_Instructions for the task_:
Below is a block of records: output all of them exactly and leave out the pictures.

⁂

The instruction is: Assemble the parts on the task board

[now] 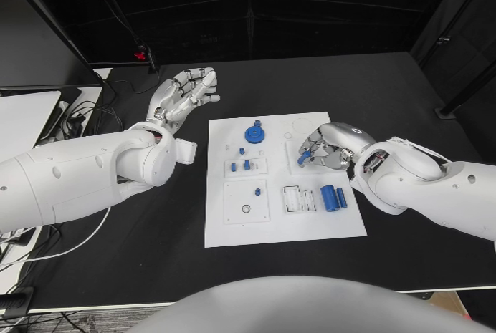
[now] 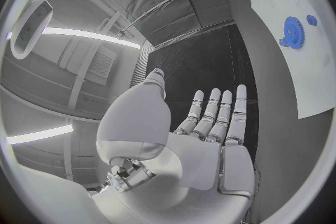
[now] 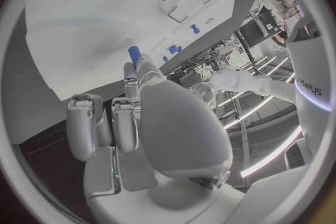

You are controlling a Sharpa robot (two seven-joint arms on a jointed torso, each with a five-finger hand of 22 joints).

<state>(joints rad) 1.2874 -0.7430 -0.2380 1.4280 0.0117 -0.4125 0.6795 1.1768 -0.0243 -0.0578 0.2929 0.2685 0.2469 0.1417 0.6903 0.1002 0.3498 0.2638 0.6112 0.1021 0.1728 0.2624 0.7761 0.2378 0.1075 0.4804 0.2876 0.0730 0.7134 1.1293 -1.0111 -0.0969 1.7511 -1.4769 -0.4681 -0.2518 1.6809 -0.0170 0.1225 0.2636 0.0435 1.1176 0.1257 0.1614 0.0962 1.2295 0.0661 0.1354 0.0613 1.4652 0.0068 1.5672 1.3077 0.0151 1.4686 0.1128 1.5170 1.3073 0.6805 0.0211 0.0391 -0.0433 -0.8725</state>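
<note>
Right hand [image 1: 322, 148] apparently pinches a blue part [image 1: 303, 159] over the task board [image 1: 279, 225].

You had the head camera looking steeply down on the black table [image 1: 124, 240] with the task board [image 1: 279, 225] centred, while each wrist fisheye sat close behind its own hand, left hand [image 2: 210, 140] and right hand [image 3: 150, 123], both also catching the board's white surface.
</note>
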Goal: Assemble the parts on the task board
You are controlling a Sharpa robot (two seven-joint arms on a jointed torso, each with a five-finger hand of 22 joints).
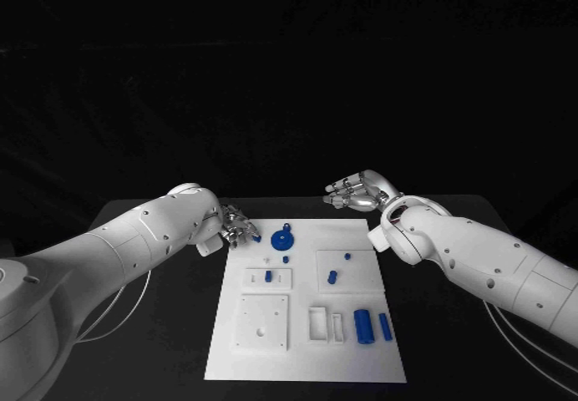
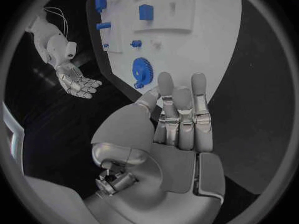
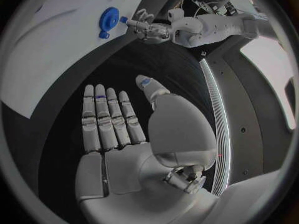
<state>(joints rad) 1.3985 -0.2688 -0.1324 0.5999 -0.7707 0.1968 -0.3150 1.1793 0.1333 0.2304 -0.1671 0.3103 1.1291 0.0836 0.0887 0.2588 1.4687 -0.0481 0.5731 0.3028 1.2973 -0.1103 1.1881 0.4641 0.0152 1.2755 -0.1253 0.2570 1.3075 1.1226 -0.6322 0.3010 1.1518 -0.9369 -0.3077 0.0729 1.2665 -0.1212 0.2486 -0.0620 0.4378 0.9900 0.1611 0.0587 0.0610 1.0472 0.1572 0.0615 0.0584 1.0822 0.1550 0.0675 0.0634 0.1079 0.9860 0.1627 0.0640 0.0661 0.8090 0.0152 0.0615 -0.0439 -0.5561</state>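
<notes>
The white task board point(image 1: 307, 351) lies in the middle of the table. A blue gear point(image 1: 283, 243) sits near its far left corner, also seen in the left wrist view point(image 2: 142, 70). My left hand point(image 1: 232, 230) hovers at that corner with fingers stretched out, their tips beside a small blue part point(image 1: 256, 238); nothing is held in it point(image 2: 181, 119). My right hand point(image 1: 359, 192) is beyond the board's far right corner, palm spread and empty point(image 3: 124, 134). Two blue cylinders point(image 1: 362, 324) lie at the near right of the board.
Small blue pegs point(image 1: 329, 274) stand on the raised white plates in the board's middle. A square white block point(image 1: 264, 322) and a narrow white holder point(image 1: 327, 324) occupy the near half. Black table point(image 1: 144, 351) surrounds the board.
</notes>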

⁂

_Answer space_:
The instruction is: Assemble the parts on the task board

[now] 
[now] 
[now] 

You are controlling a Sharpa robot (two seven-joint arms on a jointed torso, each with a five-finger hand of 22 joints).

<state>(joints rad) 1.2874 -0.7430 -0.2380 1.4280 0.0117 -0.4125 0.6795 1.1768 -0.0243 -0.0578 0.2929 0.2685 0.2469 0.1417 0.6903 0.1002 0.3498 0.2638 0.6112 0.1021 0.1728 0.2624 0.7761 0.2378 0.1075 0.4804 0.2876 0.0730 0.7134 1.1293 -1.0111 -0.0969 1.7511 -1.4769 -0.4681 -0.2518 1.6809 -0.0170 0.1225 0.2636 0.0435 1.1176 0.1257 0.1614 0.0962 1.2295 0.0661 0.1354 0.0613 1.4652 0.0068 1.5672 1.3077 0.0151 1.4686 0.1128 1.5170 1.3073 0.6805 0.0211 0.0391 -0.0433 -0.8725</state>
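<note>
Right hand [image 1: 322, 148] apparently pinches a blue part [image 1: 303, 159] over the task board [image 1: 279, 225].

You had the head camera looking steeply down on the black table [image 1: 124, 240] with the task board [image 1: 279, 225] centred, while each wrist fisheye sat close behind its own hand, left hand [image 2: 210, 140] and right hand [image 3: 150, 123], both also catching the board's white surface.
</note>
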Goal: Assemble the parts on the task board
You are controlling a Sharpa robot (two seven-joint arms on a jointed torso, each with a five-finger hand of 22 joints).
<state>(joints rad) 1.3985 -0.2688 -0.1324 0.5999 -0.7707 0.1968 -0.3150 1.1793 0.1333 0.2304 -0.1671 0.3103 1.1291 0.0836 0.0887 0.2588 1.4687 -0.0481 0.5731 0.3028 1.2973 -0.1103 1.1881 0.4641 0.0152 1.2755 -0.1253 0.2570 1.3075 1.1226 -0.6322 0.3010 1.1518 -0.9369 -0.3077 0.0729 1.2665 -0.1212 0.2486 -0.0620 0.4378 0.9900 0.1611 0.0587 0.0610 1.0472 0.1572 0.0615 0.0584 1.0822 0.1550 0.0675 0.0634 0.1079 0.9860 0.1627 0.0640 0.0661 0.8090 0.0152 0.0615 -0.0439 -0.5561</state>
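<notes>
The white task board point(image 1: 307, 351) lies in the middle of the table. A blue gear point(image 1: 283, 243) sits near its far left corner, also seen in the left wrist view point(image 2: 142, 70). My left hand point(image 1: 232, 230) hovers at that corner with fingers stretched out, their tips beside a small blue part point(image 1: 256, 238); nothing is held in it point(image 2: 181, 119). My right hand point(image 1: 359, 192) is beyond the board's far right corner, palm spread and empty point(image 3: 124, 134). Two blue cylinders point(image 1: 362, 324) lie at the near right of the board.
Small blue pegs point(image 1: 329, 274) stand on the raised white plates in the board's middle. A square white block point(image 1: 264, 322) and a narrow white holder point(image 1: 327, 324) occupy the near half. Black table point(image 1: 144, 351) surrounds the board.
</notes>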

There is nothing further to this exercise.